During the final days of death comesto matteson, I knew I would never play those songs again. I stopped talking about the band after I stopped playing in the band. I still have no idea how much of an impact the band had. Some people around town still come up to me and ask me "Hey... didn't you used to play guitar for Peter Matteson?" My answer is always a sheepish "yes". Being the narcissist that I am, I googled the band name. Someone once wrote that the band was "the founding fathers of the Nashville indie rock scene". I'm not sure if I was flattered or just felt old when I read that. I suppose I should take that as a compliment.

I never made any money off of being in the band. I didn't mean to. Remember? The girls and the making out? If anything, I lost money. But I didn't care because I was a success. I'm not sure if I am contractually obligated to help pay back Speak Music Media because of the thousands of unsold copies of CDs (remember those) that are hanging out at Billy White's house. I'm sure I'll never make any money off of whatever records end up selling. I just checked amazon.com and the "Ship of Fools or Ship on Fire" LP is up about 400,000 spots from the last time I checked. If it rises another 400,000 spots, I'm gonna be rich. I mean I'm gonna have as least as much money as Adele. And Taylor Swift. Combined.

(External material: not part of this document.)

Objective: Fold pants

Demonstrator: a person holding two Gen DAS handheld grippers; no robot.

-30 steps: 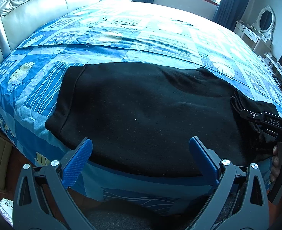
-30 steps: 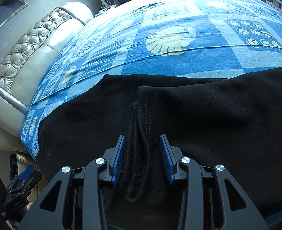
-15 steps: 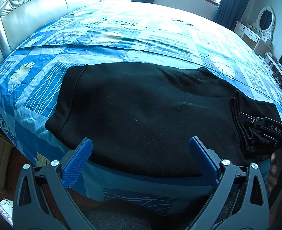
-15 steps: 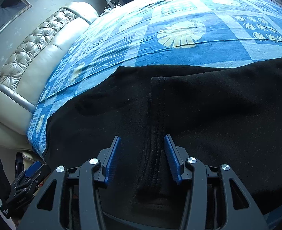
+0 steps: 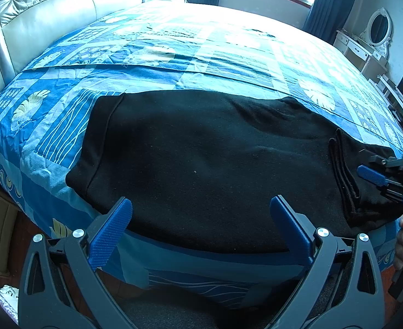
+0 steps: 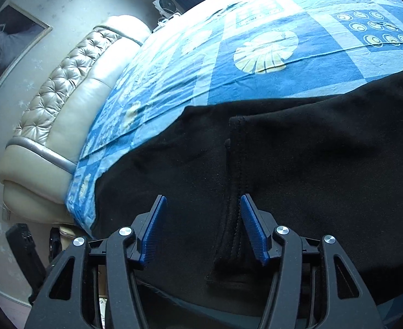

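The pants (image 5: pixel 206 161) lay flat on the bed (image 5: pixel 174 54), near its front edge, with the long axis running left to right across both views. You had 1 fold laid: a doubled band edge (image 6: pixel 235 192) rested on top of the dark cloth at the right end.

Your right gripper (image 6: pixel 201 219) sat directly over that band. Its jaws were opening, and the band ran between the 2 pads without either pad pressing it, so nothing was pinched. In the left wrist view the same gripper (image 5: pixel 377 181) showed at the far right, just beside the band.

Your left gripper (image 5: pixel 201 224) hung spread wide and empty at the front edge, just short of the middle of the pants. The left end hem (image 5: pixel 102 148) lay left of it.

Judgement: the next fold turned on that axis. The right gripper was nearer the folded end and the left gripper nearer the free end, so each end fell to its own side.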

I thought that Peter, Joe, Wayne, Mike and I were done being friends. Fate has a funny way of circling around and kicking my ass. And here we are, 5 years later. Peter, Joe, Wayne, and (to a lesser degree) Mike (who, last I knew, lived in Texas) are friends once again. Joe and Wayne are still full steam ahead with The Protomen. Peter is still wicked talented and is making a living writing and recording. Mike and his wife have a couple of kids but I'm not sure if he is playing music anymore. Every once in a while, I get prodded into doing something musically although Andy Smith and I are eventually going to get the Warfield drone recordings going -- he's got a wife and kid and a job and I work, well, all the time... But back to the point of this paragraph and really the point of this entry...

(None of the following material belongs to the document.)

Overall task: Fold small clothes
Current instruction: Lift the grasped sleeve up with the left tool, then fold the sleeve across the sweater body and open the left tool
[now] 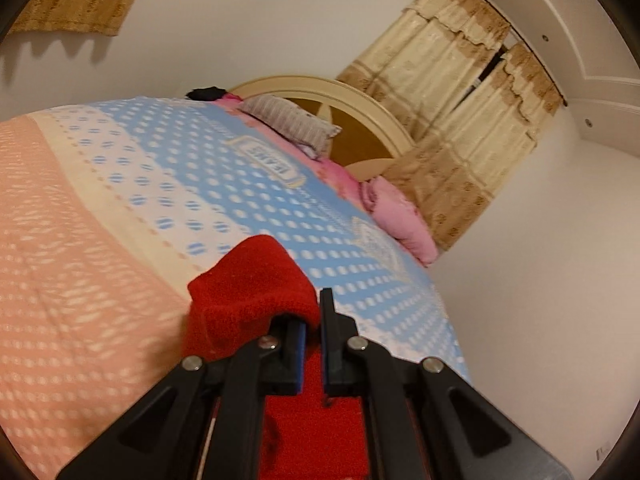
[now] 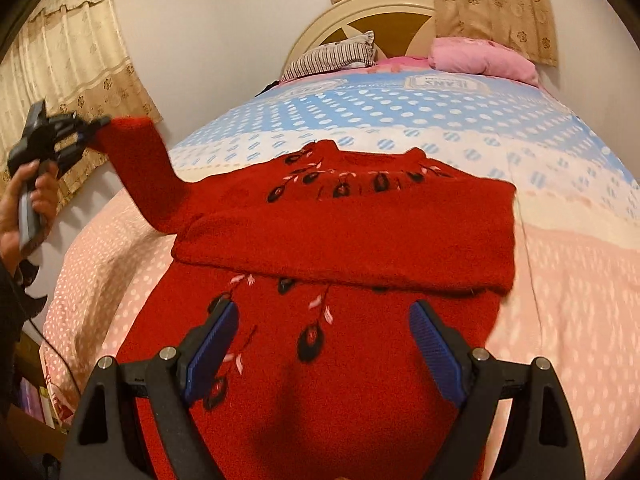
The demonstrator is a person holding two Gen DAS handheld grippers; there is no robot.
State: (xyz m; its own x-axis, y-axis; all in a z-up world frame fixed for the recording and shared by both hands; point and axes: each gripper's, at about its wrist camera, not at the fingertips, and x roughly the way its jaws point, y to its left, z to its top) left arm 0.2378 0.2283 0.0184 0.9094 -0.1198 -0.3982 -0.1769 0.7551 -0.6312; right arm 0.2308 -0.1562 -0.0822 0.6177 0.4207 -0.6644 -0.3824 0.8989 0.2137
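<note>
A small red knit sweater [image 2: 340, 232] with dark and pink embroidery lies front up on the bed, one sleeve folded across its chest. My left gripper [image 1: 314, 320] is shut on the cuff of the other red sleeve [image 1: 248, 284] and holds it lifted off the bed; in the right wrist view it [image 2: 94, 126] is at the far left, with the sleeve [image 2: 140, 168] stretched up from the sweater's shoulder. My right gripper [image 2: 324, 324] is open and empty, hovering over the sweater's lower body.
The bedspread is pink with white dots [image 2: 580, 320] near me and blue with white dots [image 2: 360, 112] farther off. A striped pillow [image 2: 332, 58] and a pink pillow [image 2: 484, 58] lie by the cream headboard [image 2: 360, 12]. Beige curtains [image 2: 68, 76] hang on the walls.
</note>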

Yes, death comesto Matteson is doing a reunion show. No, we don't have a date set for it. Yes, I would love to see you there. No, my feelings won't be hurt if you think I'm a shitty guitar player. Yes, Peter, Joe, Wayne, and I are all on board to this. Yes, we really are friends again despite our wildly different views on music, art, the world, life, and everything in between. No, I have no animosity in my heart towards any of those dudes. Yes, if you would like to sit with me and talk about the band sometime, I am finally comfortable enough to talk about it. No, I still have no idea what the band meant to anyone outside of it. Yes, I finally realize what the band meant to me.

In the meantime, if you would like any of the music that the band released, you can get it here. Remember, I'm not making any money off of any of these.

Here we are. One last show. A little older. Maybe a few BPMs slower. One last time. Leave the money on the nightstand on your way out.






Thursday, January 31, 2013

Of course I have a date for Valentine's Day. It's February 14th.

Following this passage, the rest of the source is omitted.